KUALA LUMPUR (Oct 11): The government remains committed to brand Malaysia as a top destination for tourism, with the Visit Malaysia 2020 (VMY2020) campaign targeting to achieve 30 million tourist arrivals.
To support efforts in making VMY2020 a success, the government said it will continue to allocate 50% of tourism tax to the respective state governments.
The government is also allocating RM1.1 billion to the ministry of tourism, arts and culture, including an allocation of RM960 million to drive awareness, promotions and programmes of the VMY2020 campaign.
During the tabling of Budget 2020 in Parliament today, Finance Minister Lim Guan Eng added that a substantial portion of the departure levy collected will be allocated for tourism infrastructure projects.
To amplify the economic benefits of VMY2020, Guan Eng said the government will roll out a host of tax incentives targeted at the art and tourism sector, such as:
- Income tax exemption for organisers of approved art and cultural activities, approved international sports recreational competitions, and conferences;
- New investments in international theme park projects will be given income tax exemption of 100% of statutory income or the Investment Tax Allowance of 100% to be set off against 70% for five years;
- Increasing tax deductions given to companies sponsoring art, cultural and heritage activities in Malaysia from RM700,000 to RM1 million per year.
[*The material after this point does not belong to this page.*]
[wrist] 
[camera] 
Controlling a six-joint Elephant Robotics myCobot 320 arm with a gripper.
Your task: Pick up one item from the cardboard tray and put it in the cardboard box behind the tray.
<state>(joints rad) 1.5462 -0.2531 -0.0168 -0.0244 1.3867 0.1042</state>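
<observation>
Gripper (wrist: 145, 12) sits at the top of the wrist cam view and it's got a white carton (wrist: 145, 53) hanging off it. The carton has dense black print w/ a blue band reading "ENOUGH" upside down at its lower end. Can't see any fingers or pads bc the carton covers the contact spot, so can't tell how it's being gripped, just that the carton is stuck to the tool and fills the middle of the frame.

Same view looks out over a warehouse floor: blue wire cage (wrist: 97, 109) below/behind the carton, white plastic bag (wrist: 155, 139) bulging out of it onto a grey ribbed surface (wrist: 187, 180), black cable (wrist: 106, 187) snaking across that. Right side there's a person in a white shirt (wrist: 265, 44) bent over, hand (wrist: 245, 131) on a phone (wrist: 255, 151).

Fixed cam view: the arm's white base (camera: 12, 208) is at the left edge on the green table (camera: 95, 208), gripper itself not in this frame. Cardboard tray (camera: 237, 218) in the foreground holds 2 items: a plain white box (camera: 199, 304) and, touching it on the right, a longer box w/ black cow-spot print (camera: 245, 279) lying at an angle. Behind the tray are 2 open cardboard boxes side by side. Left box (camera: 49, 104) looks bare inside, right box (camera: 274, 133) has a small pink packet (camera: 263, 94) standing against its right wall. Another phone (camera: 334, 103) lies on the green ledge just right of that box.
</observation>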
Among the VMY2020 programmes, Malaysia will also host the Malaysia Year of Healthcare Travel 2020 to solidify the country's leading position as a medical tourist destination in the region, Guan Eng said.
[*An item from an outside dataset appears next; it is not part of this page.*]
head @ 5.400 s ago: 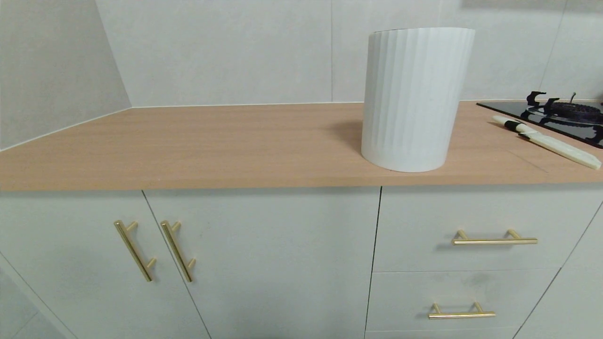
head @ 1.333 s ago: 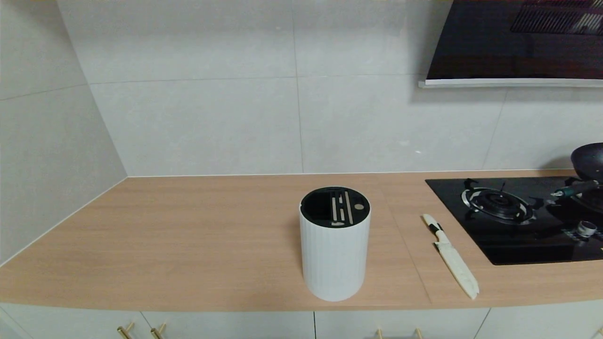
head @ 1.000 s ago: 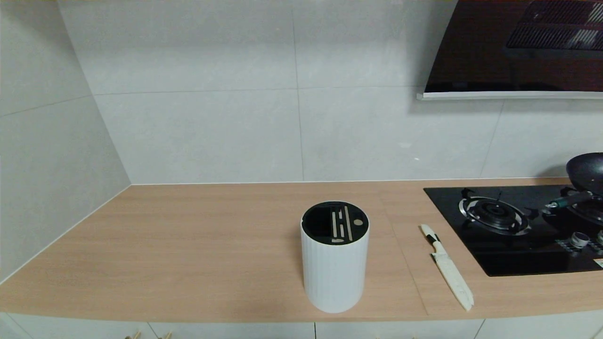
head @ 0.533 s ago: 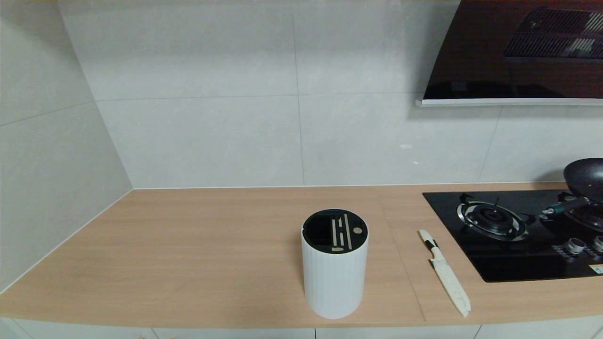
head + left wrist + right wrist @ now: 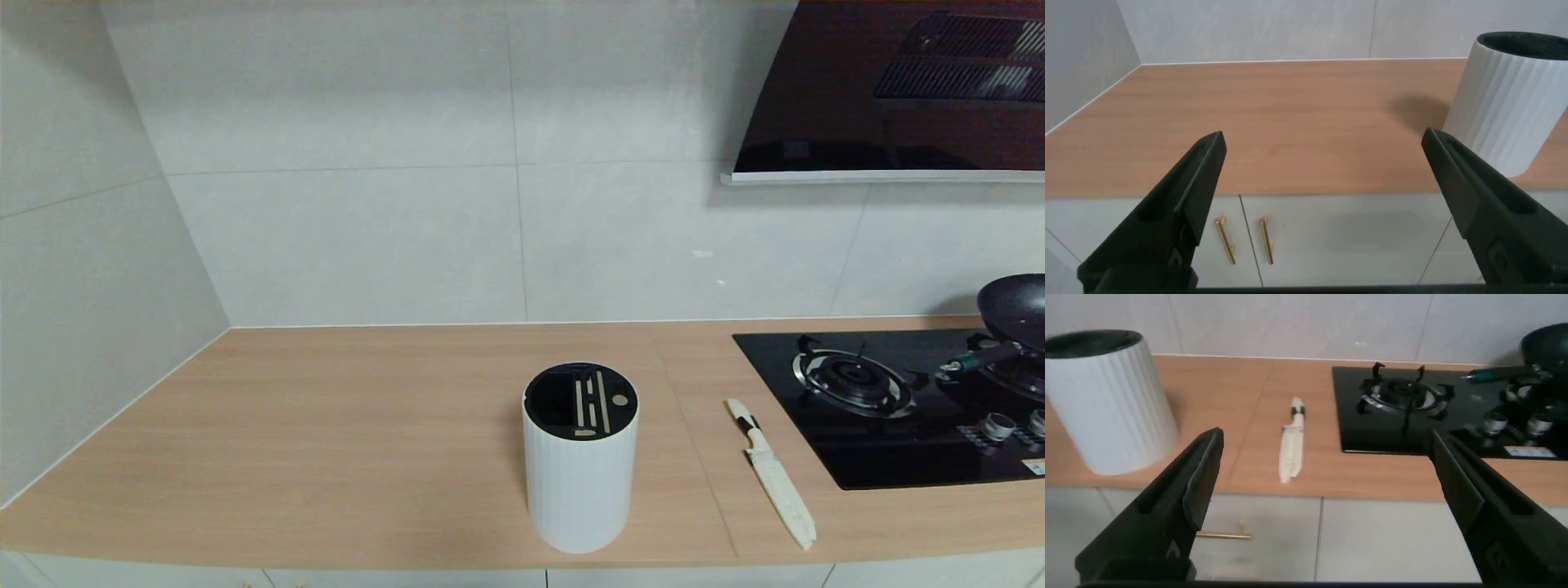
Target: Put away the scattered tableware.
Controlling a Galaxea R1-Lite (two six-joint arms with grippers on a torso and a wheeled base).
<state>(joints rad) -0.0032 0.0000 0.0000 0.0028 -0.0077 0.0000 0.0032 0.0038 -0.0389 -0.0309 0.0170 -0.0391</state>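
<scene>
A: Jaws?
B: Both spread wide, holding nothing. The left gripper [image 5: 1323, 147] sits before the counter's [image 5: 367, 441] near edge, left of the holder [image 5: 580, 465]. The right gripper [image 5: 1327, 441] faces the knife [image 5: 771, 478].
A: Where's the knife exactly?
B: Flat on the counter, between holder and hob [image 5: 882, 457], touching neither, tip almost at the near edge.
A: Risks?
B: I'd say 2. A thin blade lying flat gives little to pinch, so a nudge could slide it off the edge. And the holder's slots are narrow, so a tilted blade could jam or tip it.
</scene>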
“Medical tourism is a rapidly expanding sector in Malaysia, growing 17% annually from 2015 to 2018. In 2018, it generated RM1.5 billion revenue receipts from 1.2 million healthcare travellers.
“The government will allocate RM25 million to the Malaysia Healthcare Tourism Council to strengthen the position of the country as the preferred destination for health tourism in Asean for oncology, cardiology and fertility treatment,” he said.